@jerryjliu0 I pinged you over on the mlops slack channel to ask for help. there's no rush here, just looking for advice.
i tried several different index types. so i might be doing something wrong, the data should be structured better, or the models I'm using (all local ones) aren;t actually good enough to do this.
what are the pain points that you're facing?
well, the query responses are very poor
so I don;t know if it's constructing a bad context or the context plus prompt aren;t good, or it's the model not doing a good job using that information
one thing that's general advice if you're using GPTSimpleVectorIndex is to set the chunk size to something smaller (eg. default is 4000 tokens-ish, set chunk_size_limit=512), and then set similarity_top_k during query to something higher than 1.
index = GPTSimpleVectorIndex(docs, ..., chunk_size_limit=512)
index.query(..., similarity_top_k=4)
what llm model are you using?
Starting query: who wrote LangChain?
[query] Total LLM token usage: 256 tokens
[query] Total embedding token usage: 0 tokens
None
response = index.query("Notebook : A notebook walking")
> Starting query: Notebook : A notebook walking
> [query] Total LLM token usage: 261 tokens
> [query] Total embedding token usage: 0 tokens
>>> print(response)
A notebook.
python3 -m manifest.api.app --model_type huggingface --model_name_or_path google/flan-t5-xl --fp16 --device 0
embed_model = LangchainEmbedding(HuggingFaceEmbeddings())
i've mostly tested with davinci tbh
ah. so then, i should try with those settings and reproduce
yeah see if that works, if not lemme know!
k. thanks. trying to do things locally (free) first π
it does work much better with openAI embeddings and LLM.

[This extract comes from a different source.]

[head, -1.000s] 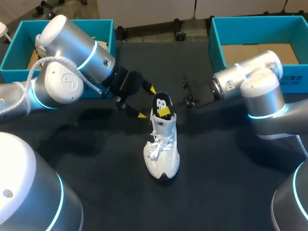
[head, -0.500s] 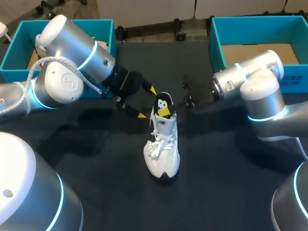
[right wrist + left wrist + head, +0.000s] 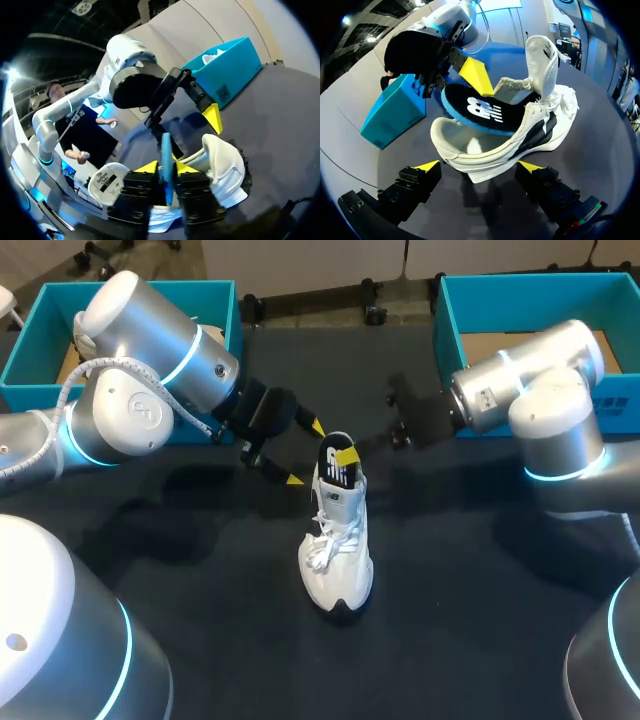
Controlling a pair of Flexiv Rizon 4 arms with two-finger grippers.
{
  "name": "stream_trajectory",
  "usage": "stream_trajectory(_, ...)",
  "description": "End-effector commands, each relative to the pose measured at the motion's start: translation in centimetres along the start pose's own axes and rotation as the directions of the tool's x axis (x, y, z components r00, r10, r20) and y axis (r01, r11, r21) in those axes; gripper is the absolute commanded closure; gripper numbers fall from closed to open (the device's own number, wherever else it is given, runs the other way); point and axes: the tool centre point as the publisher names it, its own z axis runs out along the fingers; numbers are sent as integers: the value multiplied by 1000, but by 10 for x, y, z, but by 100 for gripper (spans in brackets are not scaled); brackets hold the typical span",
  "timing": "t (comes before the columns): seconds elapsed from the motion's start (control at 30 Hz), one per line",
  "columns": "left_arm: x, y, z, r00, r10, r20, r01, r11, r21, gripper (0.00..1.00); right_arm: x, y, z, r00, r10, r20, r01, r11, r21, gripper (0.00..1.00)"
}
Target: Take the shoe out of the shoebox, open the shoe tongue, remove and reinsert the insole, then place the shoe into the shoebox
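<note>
Our right end effector point(image 3: 345, 454) is narrowed onto the black, blue-edged foam insole point(image 3: 334, 465), pinching its heel end from both sides. That end stands above the collar and the front sits inside. Our left end effector point(image 3: 305, 453) is spread wide, gripping nothing, tips just beside the heel. The white lace-up sneaker with black panels point(image 3: 338, 550) stands on the dark counter point(image 3: 480, 620), tongue raised, outside the teal shoebox point(image 3: 447, 335) beside our right arm.

Beyond the job itself I see only the bench point(image 3: 470, 640), a dark matte top, and crumpled white paper point(image 3: 212, 58) lying in the far-left teal box point(image 3: 231, 71).
</note>
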Motion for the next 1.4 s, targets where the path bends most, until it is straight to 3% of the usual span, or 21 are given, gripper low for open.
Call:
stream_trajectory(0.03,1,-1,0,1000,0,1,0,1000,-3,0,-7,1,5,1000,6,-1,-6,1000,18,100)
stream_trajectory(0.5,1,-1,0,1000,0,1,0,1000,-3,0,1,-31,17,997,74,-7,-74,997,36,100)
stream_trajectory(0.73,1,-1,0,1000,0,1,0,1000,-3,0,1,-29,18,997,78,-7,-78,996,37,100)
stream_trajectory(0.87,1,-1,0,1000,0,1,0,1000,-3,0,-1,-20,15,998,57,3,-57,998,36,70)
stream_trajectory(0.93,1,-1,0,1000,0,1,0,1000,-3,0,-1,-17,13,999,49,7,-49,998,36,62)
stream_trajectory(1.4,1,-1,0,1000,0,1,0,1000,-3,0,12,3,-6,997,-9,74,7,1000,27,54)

I will see if it works OK with openAI LLM and the huggingface embeddings. a lot of the spend is probably the embedding part
the embeddings are reasonably cheap (though of course if you have a lot of data it'll add up). query-time costs is only the LLM call
Hi Jerry, I think chunk_size_limit is not documented for the GPTSimpleVectorIndex
Is there any better documentation for chunk_size_limit available, e.g. if it's the total length of context sent to the LLM or the max size of each embedding found in the index. 4000 as default sounds like it's the total context lengths, but maybe it's just 4000 because with similarity_top_k=1 only one chunk gets sent to the LLM.
yeah by default we just "stuff" as much text into each chunk that can fit into the total prompt limit, which in the case of davinci it's 4000
isn't there some kind of tradeoff here? smaller chunks mean more targeted doc retrieval and better context in final prompt? (unless too small) And, larger chunks mean fewer embed calls (cheaper) but also larger context chunks and potentially less precise indexing?
yeah there's def a tradeoff! but its more like smaller chunks = cheaper/faster but you lose more context per chunk
smaller chunks means cheaper/faster on the query side. it's more expensive on the embed and index side.
actually, no same number of tokens - openAI would be the same for indexing
cohere would be more expensive
mm yeah you're right in that it's more expensive in storing more embeddings + query time for embeddings
using localembedding, thus far, looks to perform as well as the ada ones. Using "sentence-transformers/all-mpnet-base-v1" since they have a longer embed max length than the default and a better sentence similarity score.
it makes sense that the completion part requires a much better LLM.
also interestingly, the cohere LLM appears to be much worse then the openAI one
Interesting. so the retrieval model can use simpler/free embeddings, but the actual generation part requires an LLM
were you able to resolve this? I've also been having issues with getting poor context from the retrieval model
how you structure your docs seems to matter for retrieval. i'm breaking things into sections/paragraphs and getting pretty good results for similarity_top_k=4.